- Problem to solve:
Copy whichever lines of the data hold the word "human".

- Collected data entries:
┄┄┄┄┄┄┄┄┄┄
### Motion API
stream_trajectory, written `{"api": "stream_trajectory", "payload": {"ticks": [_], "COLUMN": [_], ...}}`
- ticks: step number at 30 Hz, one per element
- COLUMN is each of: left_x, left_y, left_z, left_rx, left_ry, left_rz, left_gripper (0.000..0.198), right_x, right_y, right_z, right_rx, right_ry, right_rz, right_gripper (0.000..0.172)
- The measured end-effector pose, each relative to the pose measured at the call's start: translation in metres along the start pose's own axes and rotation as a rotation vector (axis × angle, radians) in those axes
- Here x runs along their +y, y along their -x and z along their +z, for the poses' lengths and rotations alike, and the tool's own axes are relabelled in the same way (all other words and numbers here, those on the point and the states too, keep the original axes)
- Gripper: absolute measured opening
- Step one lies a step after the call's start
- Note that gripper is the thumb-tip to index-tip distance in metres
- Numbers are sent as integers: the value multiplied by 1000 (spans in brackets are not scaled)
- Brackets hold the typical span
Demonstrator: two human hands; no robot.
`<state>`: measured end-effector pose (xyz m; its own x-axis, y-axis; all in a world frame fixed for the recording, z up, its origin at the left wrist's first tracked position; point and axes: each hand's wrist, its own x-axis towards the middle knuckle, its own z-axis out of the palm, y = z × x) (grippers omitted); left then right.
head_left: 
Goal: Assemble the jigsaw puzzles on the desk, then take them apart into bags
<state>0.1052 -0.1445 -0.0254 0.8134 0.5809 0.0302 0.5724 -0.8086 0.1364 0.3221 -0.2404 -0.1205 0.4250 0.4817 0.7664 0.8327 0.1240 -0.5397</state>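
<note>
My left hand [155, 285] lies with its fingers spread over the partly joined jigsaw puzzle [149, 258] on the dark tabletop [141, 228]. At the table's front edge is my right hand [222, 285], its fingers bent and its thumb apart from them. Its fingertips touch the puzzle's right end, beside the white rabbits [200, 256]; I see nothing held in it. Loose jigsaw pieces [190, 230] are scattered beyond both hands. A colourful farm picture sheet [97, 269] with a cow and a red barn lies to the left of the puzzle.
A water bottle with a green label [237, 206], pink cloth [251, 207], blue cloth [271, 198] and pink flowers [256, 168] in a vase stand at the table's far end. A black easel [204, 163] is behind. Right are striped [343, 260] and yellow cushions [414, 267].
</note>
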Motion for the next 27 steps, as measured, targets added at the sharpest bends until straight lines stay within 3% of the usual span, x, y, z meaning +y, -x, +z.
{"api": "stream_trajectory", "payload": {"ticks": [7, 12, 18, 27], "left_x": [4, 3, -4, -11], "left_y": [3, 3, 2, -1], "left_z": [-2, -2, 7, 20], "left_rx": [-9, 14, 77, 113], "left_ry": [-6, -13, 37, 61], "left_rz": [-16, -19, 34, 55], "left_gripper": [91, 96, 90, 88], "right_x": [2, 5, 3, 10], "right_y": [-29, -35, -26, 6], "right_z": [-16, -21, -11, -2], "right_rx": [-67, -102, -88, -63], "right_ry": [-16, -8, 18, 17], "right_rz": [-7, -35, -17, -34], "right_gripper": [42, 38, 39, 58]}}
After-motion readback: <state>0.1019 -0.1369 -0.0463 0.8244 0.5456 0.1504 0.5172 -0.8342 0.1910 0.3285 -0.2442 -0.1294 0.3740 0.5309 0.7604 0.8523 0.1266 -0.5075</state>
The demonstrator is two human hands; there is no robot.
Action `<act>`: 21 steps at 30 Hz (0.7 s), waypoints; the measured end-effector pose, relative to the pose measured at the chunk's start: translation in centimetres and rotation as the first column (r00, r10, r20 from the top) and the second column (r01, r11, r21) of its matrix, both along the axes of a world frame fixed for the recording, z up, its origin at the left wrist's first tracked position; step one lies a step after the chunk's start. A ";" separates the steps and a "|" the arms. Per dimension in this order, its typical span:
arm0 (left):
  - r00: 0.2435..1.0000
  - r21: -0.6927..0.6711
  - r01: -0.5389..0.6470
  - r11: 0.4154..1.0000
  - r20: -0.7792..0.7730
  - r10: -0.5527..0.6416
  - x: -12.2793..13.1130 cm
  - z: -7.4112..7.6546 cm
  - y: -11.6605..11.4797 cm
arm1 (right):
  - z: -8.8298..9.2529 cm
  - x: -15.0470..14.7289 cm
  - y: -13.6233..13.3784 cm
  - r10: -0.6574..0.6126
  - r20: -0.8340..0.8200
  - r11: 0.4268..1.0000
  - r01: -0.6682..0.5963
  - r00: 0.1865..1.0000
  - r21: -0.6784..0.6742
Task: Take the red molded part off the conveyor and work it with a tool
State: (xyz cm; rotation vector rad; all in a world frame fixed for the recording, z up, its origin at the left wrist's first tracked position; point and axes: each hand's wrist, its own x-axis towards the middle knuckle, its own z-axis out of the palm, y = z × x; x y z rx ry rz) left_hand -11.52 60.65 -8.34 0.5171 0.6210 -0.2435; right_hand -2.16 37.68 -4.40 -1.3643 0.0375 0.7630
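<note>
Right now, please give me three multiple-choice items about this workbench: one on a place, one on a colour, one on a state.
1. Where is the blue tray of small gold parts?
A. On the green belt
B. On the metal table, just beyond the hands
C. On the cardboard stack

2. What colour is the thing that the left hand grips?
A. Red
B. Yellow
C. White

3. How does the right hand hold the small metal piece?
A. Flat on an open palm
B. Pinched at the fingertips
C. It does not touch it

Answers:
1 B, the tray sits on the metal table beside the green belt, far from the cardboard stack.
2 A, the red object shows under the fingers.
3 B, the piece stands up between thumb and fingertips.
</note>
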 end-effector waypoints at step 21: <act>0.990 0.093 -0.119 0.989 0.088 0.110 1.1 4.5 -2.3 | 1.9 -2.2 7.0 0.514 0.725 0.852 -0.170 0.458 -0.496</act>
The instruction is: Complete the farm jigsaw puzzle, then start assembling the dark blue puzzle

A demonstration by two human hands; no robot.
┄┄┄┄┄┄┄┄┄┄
- Answer space:
Demonstrator: two human hands; no robot.
The demonstrator is two human hands; there is no robot.
A demonstration by two human hands; no robot.

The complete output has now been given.